The actual workload portion of the View Planner test performed just as well as the provisioning numbers. I am hesitant on publishing the numbers since the solution is limited by my slower networking. I don’t want to provide anyone fuel for saying the product did not perform when I was the limiting factor.
Nutanix DR Protection
The Nutanix platform offers native storage replication. The replication can be configured on a per VM basis. Within the Prism interface you must create protection domains, these domains are configured to protect a single or multiple VMs. Within the protection domain you are able to configure your replication settings and target site. The protection domains can be used for several of the following reasons, send groups of VMs to different sites or for creating groups of VMs for application consistency. This allows for flexibility in setting up replication strategy.
As part of the replication a Planned failover and fail back is built into the product along with the expected failover due to an outage feature. In short this unregisters the VMs from the originating site and registers them on the target site, then starts the VMs on the target site.

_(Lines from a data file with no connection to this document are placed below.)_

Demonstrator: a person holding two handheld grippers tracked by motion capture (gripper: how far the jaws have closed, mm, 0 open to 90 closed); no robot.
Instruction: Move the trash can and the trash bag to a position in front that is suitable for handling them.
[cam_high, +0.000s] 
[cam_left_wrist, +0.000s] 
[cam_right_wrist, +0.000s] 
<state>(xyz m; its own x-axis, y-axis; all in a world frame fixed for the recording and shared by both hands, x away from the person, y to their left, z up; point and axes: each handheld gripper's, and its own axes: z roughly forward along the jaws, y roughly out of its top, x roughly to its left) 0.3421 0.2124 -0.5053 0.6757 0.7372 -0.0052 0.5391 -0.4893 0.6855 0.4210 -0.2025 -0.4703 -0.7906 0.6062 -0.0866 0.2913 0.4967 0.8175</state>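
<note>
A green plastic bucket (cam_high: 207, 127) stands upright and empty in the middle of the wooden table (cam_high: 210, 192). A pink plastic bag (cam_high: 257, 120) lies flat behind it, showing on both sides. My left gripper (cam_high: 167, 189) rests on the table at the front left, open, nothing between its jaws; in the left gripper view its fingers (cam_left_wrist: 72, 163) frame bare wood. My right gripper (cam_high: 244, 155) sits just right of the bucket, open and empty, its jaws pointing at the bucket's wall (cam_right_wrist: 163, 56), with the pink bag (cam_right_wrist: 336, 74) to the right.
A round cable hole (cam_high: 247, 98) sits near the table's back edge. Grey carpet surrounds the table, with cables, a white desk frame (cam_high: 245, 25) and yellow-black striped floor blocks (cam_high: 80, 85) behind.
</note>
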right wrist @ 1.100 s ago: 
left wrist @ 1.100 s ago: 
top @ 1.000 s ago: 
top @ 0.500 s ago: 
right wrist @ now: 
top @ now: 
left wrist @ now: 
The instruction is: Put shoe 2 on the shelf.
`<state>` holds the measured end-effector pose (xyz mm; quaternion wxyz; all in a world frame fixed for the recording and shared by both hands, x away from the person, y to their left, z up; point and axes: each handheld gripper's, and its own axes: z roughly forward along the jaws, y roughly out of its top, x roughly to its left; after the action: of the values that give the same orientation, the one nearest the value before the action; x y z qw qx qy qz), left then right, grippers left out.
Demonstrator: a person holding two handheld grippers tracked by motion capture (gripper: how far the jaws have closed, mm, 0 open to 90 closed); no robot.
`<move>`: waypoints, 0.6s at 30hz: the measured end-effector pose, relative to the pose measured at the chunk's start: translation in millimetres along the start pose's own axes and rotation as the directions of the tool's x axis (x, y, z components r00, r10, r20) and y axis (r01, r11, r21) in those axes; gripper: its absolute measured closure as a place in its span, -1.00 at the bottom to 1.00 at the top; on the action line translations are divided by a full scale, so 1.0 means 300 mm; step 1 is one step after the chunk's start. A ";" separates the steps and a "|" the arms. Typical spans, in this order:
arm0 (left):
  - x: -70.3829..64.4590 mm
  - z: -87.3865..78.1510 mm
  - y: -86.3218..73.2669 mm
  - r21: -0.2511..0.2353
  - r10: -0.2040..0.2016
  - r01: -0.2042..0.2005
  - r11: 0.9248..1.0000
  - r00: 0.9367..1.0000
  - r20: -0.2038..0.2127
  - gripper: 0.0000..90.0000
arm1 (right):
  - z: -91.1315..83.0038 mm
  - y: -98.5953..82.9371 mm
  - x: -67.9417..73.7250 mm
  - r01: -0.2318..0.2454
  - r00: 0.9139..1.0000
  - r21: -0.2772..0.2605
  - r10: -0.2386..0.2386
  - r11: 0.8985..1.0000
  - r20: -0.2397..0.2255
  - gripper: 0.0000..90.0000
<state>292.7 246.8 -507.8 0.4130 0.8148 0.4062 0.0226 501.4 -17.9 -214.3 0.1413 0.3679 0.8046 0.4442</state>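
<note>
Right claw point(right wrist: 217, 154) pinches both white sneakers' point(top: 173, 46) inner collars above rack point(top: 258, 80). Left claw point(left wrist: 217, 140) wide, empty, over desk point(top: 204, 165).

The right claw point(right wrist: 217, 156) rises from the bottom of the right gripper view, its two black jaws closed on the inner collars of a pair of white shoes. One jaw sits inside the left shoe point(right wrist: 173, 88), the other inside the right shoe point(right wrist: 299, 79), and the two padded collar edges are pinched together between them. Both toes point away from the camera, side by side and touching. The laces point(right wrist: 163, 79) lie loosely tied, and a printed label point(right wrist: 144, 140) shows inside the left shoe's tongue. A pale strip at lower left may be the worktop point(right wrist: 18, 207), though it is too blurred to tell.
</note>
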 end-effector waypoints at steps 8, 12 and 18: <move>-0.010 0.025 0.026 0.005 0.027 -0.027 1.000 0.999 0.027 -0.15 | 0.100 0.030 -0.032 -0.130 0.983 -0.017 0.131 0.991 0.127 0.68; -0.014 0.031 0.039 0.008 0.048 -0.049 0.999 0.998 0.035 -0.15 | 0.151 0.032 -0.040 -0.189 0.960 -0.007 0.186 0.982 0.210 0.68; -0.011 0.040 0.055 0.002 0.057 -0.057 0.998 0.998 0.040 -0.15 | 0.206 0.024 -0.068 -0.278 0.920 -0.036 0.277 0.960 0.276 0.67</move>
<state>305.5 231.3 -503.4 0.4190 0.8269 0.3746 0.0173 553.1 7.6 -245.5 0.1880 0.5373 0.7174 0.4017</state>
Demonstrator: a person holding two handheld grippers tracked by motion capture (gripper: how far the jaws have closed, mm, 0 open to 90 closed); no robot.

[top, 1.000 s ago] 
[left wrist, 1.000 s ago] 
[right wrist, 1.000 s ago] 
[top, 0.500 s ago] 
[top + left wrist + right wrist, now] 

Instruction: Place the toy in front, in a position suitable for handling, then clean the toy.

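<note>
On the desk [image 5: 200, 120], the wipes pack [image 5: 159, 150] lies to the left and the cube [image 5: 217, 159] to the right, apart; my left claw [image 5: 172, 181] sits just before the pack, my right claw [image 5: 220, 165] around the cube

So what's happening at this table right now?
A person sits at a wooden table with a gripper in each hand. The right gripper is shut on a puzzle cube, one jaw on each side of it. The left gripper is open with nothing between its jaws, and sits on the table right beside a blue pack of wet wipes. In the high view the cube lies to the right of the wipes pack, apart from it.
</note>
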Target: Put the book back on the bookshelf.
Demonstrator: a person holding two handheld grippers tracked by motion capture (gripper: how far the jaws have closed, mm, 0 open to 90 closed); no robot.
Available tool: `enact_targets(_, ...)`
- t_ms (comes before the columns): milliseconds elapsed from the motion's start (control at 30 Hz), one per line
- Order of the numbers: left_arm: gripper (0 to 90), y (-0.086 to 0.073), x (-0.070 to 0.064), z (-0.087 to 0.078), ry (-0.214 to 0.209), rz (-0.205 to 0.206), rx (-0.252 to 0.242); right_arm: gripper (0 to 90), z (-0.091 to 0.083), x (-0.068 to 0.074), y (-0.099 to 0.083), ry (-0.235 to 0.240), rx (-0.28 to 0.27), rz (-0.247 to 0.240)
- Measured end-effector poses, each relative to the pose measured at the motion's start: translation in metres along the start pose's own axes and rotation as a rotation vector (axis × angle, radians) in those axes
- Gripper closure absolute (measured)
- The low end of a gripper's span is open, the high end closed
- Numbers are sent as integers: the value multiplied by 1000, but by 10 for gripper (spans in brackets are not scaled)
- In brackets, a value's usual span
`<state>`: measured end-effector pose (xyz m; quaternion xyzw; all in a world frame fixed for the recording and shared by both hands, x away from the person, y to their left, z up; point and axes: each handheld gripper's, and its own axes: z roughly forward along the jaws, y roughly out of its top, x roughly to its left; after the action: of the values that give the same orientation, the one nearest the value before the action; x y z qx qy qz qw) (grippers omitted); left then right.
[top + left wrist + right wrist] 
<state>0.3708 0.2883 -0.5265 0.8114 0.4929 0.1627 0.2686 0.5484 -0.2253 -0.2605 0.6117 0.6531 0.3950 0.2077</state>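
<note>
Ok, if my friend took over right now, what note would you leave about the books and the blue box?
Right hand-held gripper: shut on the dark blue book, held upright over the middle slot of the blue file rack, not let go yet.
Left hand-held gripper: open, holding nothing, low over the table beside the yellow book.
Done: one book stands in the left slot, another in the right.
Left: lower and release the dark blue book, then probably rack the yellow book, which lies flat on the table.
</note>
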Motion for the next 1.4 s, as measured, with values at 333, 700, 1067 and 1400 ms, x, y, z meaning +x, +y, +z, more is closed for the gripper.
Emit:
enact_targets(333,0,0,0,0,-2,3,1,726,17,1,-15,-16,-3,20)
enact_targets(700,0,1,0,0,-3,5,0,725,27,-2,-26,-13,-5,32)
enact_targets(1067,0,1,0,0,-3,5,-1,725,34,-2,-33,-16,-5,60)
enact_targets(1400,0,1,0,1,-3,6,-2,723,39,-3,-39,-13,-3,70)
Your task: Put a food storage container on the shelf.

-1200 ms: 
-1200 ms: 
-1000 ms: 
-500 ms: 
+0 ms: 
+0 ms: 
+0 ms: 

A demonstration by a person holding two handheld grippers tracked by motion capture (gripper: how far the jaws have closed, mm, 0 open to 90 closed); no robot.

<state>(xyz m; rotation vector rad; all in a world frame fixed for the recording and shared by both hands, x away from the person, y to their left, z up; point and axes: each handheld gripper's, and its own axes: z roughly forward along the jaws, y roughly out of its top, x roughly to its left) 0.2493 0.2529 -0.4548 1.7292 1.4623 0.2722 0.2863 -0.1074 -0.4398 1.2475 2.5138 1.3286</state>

It will then mark the target site as the active copy within Nutanix DR. This is a solid process for customers that do not want to purchase SRM.
The replication interface has a lot of options for configuring replication between sites. You have the option to do typical replication to a secondary site or bi-directional replication between two sites. More complex options such as many to one, many to many and one to many are all possible. This is accomplish through the use of multiple protection domains. These features are all possible with the native Nutanix replication.
Nutanix has also create an SRA adapter for use with VMware Site Recovery Manager (SRM). This allows for SRM to control the failover of the replicated VMs to the secondary site. If using the SRA, customers must use SRM and cannot use Nutanix DR for fail overs as SRM will control the failover of replicated VMs. This is a limit of SRM rather than Nutanix, as SRM is a Site A to Site B type of protection product.
A big thing that I did really like about the replication was the ability to see statistics for bandwidth usage. You are able to view the bandwidth sent vs received for all replication on a per protection domain view. The image below is a view for a single protection domain, we are able to see the bandwidth stats. But also see ongoing, pending and successful replications. These are all very helpful in monitoring and troubleshooting your environment.
When configuring a remote site your are able to set the maximum amount of bandwidth that the replication traffic can consume. The system also compresses the VM snapshots taken and then does a comparison between sites so that it will only transfer data that does not already exist at the target site.
Data Center Zombie was provided a loaner Nutanix block for a month to allow for the testing required for this review. The block was returned at the end of the review period. We would like to thank the greater Nutanix team for their help in providing the hardware and willingness to answer questions during our process.